EXERCISE → Taking the entries below from the top, restate each line exactly and end with the line containing "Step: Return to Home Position".

Records excerpted from a collection:
========================================================================

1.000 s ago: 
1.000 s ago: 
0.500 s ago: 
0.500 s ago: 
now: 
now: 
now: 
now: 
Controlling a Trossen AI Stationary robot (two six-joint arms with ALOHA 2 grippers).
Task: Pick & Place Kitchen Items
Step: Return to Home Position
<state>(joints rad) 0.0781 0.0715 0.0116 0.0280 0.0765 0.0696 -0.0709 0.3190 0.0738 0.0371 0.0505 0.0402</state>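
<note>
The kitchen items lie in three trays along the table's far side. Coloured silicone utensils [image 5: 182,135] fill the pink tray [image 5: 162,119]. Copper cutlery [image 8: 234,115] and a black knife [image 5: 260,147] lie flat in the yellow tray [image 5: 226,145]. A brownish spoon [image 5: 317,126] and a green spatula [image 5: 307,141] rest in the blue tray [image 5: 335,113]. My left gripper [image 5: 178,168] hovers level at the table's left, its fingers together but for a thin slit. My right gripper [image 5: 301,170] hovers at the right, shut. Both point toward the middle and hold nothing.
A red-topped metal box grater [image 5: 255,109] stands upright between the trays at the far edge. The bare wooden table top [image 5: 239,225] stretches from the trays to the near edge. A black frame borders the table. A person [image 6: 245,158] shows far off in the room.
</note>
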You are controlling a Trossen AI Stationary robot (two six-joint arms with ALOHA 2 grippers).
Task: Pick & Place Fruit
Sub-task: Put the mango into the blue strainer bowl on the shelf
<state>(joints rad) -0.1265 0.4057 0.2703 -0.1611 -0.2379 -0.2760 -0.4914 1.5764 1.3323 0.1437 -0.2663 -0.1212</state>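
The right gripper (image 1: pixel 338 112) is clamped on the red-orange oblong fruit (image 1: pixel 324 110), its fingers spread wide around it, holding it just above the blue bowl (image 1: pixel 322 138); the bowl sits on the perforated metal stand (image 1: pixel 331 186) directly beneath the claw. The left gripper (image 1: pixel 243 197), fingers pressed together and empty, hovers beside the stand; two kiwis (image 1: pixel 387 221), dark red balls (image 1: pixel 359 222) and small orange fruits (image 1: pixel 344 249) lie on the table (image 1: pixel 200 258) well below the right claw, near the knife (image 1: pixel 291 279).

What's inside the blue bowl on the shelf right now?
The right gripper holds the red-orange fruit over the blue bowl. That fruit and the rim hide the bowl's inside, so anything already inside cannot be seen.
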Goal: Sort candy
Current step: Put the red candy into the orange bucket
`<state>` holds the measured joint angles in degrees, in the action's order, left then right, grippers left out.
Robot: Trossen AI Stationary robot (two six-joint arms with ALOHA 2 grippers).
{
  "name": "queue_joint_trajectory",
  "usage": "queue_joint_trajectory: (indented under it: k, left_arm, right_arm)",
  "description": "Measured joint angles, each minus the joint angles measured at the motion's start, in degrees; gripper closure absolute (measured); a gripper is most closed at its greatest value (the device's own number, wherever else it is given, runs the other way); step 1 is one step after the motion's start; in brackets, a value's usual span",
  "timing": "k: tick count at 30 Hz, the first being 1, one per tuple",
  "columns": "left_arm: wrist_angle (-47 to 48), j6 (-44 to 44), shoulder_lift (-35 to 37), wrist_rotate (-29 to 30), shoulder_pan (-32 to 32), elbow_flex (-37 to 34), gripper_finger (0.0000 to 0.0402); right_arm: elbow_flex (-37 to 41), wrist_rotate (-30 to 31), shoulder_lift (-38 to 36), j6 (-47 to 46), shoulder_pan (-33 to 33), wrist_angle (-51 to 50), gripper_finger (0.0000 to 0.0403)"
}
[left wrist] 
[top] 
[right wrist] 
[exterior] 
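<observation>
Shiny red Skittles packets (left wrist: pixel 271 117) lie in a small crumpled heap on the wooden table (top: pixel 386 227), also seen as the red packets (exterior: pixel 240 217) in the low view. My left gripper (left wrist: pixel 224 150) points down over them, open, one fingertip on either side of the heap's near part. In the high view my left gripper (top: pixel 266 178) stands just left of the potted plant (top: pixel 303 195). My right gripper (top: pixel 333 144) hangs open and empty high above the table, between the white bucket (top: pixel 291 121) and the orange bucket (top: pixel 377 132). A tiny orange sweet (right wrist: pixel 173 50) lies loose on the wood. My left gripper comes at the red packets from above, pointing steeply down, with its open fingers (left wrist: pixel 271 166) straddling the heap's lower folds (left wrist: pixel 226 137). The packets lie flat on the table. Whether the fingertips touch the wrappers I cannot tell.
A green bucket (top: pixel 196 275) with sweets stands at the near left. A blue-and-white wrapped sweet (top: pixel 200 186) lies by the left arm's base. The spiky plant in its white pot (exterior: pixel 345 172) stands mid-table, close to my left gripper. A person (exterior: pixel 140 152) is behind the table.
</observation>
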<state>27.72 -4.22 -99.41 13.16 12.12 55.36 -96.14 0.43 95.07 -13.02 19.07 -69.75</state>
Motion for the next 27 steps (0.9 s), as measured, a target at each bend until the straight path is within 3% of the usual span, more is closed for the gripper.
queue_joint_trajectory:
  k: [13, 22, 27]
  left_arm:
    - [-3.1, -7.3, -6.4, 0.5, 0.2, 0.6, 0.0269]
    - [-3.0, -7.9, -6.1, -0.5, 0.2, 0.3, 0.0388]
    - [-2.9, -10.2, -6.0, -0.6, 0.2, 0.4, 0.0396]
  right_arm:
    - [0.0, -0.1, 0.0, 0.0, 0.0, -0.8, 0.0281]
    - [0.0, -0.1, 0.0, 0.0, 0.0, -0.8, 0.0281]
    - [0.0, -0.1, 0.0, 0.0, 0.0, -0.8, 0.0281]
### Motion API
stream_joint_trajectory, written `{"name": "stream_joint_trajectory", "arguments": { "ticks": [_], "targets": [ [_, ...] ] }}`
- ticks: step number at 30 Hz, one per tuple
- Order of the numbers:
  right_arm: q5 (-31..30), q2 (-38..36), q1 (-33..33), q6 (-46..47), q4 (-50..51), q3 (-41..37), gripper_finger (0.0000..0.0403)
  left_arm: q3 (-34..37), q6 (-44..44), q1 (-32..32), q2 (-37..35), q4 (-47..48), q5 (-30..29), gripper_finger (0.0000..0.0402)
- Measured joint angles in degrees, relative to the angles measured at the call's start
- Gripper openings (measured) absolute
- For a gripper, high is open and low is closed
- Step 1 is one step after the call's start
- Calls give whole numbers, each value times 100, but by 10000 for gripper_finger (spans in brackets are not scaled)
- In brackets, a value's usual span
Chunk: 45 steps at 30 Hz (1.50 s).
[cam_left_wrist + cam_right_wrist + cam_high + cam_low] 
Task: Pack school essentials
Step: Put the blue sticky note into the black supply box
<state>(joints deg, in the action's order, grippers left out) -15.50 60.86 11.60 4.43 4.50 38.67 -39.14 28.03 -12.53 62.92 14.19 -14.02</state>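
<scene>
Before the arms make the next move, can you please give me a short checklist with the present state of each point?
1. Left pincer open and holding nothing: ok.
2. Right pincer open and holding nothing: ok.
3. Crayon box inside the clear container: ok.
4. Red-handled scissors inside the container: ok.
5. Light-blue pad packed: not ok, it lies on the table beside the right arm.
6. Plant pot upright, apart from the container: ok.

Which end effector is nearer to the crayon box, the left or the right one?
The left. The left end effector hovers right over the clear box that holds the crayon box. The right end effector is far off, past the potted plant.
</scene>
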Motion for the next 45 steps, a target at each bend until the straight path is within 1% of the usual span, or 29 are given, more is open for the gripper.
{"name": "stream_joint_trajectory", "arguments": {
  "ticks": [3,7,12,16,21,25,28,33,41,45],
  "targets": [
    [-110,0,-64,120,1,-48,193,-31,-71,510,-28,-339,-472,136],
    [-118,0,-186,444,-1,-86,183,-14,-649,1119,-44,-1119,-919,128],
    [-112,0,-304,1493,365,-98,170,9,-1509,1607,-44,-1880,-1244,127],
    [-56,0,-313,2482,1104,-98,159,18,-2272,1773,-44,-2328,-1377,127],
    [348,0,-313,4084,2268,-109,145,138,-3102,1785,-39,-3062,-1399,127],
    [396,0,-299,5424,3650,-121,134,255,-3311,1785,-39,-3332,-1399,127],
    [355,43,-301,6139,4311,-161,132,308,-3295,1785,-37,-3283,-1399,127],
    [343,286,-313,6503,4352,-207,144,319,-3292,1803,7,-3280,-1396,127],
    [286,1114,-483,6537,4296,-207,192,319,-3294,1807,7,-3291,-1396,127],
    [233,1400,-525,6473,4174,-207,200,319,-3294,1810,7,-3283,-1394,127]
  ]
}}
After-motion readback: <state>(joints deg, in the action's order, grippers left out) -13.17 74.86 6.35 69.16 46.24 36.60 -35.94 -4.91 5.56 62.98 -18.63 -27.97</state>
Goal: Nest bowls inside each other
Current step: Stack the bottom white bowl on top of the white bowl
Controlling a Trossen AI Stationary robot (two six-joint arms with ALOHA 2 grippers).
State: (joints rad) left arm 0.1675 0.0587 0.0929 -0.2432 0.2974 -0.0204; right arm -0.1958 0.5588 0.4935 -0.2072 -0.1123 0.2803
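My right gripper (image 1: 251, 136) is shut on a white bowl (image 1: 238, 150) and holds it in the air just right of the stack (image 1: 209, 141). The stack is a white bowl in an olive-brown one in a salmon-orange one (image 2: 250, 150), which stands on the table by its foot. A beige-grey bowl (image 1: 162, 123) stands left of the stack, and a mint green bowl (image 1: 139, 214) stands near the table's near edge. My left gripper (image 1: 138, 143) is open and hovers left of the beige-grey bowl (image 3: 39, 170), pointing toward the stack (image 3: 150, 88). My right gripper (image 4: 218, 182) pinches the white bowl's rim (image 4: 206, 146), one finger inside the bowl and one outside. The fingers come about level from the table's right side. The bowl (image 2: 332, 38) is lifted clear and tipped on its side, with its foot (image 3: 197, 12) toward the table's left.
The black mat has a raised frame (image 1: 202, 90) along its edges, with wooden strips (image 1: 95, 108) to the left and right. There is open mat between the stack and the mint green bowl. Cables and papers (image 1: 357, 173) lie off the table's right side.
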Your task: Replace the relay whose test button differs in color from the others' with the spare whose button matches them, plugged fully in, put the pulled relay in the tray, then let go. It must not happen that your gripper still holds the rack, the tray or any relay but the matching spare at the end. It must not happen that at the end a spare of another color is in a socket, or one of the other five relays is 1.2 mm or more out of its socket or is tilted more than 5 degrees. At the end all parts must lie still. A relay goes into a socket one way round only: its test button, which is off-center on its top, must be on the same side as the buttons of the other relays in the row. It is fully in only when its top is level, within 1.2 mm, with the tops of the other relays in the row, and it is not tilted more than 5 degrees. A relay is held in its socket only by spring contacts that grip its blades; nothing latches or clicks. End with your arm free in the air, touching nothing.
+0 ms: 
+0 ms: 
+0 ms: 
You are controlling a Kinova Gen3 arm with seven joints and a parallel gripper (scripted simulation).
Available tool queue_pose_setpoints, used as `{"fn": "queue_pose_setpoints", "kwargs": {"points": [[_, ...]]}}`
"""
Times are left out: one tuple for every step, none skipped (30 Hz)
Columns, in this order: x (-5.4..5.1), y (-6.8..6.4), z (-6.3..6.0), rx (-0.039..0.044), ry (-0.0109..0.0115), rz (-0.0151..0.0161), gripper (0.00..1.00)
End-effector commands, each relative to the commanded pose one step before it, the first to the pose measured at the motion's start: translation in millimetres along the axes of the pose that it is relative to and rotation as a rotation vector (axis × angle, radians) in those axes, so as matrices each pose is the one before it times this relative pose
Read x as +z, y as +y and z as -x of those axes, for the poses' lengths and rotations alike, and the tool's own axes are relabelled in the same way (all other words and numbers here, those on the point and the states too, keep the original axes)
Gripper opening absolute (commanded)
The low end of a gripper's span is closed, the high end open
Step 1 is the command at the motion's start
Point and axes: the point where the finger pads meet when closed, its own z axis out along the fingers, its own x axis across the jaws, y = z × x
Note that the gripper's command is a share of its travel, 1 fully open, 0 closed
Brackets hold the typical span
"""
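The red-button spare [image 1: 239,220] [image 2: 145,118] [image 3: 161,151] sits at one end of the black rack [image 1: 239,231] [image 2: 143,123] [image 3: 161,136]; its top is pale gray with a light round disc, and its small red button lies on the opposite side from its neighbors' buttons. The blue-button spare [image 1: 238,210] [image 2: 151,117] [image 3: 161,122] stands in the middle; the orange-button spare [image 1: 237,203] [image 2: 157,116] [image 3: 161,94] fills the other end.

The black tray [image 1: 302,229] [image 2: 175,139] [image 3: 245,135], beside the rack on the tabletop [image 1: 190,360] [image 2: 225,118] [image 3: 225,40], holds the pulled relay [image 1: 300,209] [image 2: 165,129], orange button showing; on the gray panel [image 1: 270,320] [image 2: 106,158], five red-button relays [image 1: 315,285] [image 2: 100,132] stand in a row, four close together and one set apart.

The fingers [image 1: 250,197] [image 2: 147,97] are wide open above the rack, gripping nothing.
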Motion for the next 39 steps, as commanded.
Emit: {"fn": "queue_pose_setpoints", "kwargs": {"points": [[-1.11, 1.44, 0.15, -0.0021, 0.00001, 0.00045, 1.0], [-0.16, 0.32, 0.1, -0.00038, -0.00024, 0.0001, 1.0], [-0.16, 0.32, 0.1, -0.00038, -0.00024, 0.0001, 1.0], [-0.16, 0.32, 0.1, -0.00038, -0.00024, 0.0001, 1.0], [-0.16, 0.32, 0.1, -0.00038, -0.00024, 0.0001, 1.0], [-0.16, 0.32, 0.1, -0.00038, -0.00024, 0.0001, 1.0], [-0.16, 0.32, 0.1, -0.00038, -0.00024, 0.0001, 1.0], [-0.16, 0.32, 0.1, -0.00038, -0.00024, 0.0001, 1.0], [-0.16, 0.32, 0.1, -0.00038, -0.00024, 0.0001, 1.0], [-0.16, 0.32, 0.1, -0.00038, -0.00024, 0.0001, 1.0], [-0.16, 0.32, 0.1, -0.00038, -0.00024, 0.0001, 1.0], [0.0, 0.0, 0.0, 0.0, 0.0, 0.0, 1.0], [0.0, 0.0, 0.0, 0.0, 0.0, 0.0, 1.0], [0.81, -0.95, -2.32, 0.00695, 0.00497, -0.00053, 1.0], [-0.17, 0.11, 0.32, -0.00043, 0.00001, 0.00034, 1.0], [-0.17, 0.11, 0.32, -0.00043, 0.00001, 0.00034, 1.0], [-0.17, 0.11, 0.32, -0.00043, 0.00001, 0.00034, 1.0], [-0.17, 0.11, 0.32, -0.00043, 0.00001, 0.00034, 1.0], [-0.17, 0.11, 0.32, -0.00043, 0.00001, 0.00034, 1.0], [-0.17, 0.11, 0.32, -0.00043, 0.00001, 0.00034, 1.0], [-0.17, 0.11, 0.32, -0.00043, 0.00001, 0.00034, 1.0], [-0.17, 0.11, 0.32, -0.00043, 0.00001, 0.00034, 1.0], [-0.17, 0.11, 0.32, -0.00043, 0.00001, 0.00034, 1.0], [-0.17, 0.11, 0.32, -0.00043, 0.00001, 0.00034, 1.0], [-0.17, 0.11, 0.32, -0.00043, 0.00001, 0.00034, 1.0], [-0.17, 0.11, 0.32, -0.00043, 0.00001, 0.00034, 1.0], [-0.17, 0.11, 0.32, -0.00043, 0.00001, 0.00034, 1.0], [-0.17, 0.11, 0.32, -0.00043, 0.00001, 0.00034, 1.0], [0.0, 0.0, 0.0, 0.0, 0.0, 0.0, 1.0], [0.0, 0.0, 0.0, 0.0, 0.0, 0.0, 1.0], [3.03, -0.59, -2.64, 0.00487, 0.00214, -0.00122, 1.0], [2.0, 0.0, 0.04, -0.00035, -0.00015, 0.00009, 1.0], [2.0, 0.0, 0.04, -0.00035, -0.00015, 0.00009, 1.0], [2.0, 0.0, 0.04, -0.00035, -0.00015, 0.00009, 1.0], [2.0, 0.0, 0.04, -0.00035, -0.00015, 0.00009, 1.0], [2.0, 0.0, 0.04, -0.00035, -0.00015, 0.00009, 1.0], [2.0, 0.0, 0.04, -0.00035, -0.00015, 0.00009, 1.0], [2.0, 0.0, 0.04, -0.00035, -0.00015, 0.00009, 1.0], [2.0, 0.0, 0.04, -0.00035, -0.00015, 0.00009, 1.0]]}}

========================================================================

OUTPUT FOR THIS TASK →
1.000 s ago: 
1.000 s ago: 
0.500 s ago: 
0.500 s ago: 
now: 
now: 
now: 
now: 
Controlling a Trossen AI Stationary robot (two six-joint arms with ALOHA 2 grippers).
Task: Pick & Place Kitchen Items
Step: Return to Home Position

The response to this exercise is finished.